Según el intendente vio al menos seis viviendas con voladuras de techos, además de daños en cooperativas y destrozos en el Galpón Centenario.
En la localidad de Bouquet, las viviendas sufrieron desprendimientos de mampostería y la red de comunicaciones quedó totalmente interrumpida. Personal de Protección Civil trabaja para restablecer la conexión en las áreas afectadas, ya que el pueblo se encuentra aislado y sin señal telefónica debido al colapso de la infraestructura.
Las fuerzas de seguridad y dotaciones de bomberos de cinco localidades distintas se mantienen en alerta máxima. Aunque se esperan lluvias aisladas para las próximas horas, no prevén un grado de severidad similar al ocurrido. La prioridad, según las autoridades, se concentrará despejar las rutas y asistir a damnificados.

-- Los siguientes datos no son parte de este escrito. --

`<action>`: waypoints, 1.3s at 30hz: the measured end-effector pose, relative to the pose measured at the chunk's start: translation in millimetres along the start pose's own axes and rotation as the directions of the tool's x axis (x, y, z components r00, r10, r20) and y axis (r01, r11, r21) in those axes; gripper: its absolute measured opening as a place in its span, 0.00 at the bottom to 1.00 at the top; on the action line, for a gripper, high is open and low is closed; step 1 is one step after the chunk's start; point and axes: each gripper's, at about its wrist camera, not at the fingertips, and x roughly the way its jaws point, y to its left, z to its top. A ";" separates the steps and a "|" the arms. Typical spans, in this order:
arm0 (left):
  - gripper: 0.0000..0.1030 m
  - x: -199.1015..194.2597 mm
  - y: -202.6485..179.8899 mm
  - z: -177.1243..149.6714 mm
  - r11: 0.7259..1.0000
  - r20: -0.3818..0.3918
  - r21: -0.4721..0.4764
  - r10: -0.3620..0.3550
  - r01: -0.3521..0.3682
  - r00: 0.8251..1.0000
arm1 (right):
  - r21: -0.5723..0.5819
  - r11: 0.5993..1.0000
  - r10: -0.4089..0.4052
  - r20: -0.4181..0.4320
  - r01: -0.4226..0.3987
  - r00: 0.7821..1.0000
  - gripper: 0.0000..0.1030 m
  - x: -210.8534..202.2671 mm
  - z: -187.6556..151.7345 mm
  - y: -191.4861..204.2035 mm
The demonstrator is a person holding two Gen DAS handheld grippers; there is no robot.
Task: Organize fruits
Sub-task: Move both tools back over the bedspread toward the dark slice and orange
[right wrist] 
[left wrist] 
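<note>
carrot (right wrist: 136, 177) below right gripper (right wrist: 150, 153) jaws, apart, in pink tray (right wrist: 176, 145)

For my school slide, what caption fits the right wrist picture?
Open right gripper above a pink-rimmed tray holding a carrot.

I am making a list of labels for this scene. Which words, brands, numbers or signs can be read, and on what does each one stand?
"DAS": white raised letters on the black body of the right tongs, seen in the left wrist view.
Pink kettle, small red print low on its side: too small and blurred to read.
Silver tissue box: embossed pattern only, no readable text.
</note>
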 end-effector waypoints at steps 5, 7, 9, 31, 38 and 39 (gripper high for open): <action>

En paralelo, el temporal también impactó en Córdoba, donde las intensas lluvias anegaron calles y viviendas. La situación más crítica se vivió en Colonia Marina, donde cayeron más de 200 milímetros de agua en pocas horas, lo que obligó a evacuar a varias familias.
Ante el escenario, bomberos y personal municipal trabajaron en rescates y asistencia, mientras el gobernador Martín Llaryora se contactó con autoridades locales para coordinar ayuda y monitorear la evolución del fenómeno.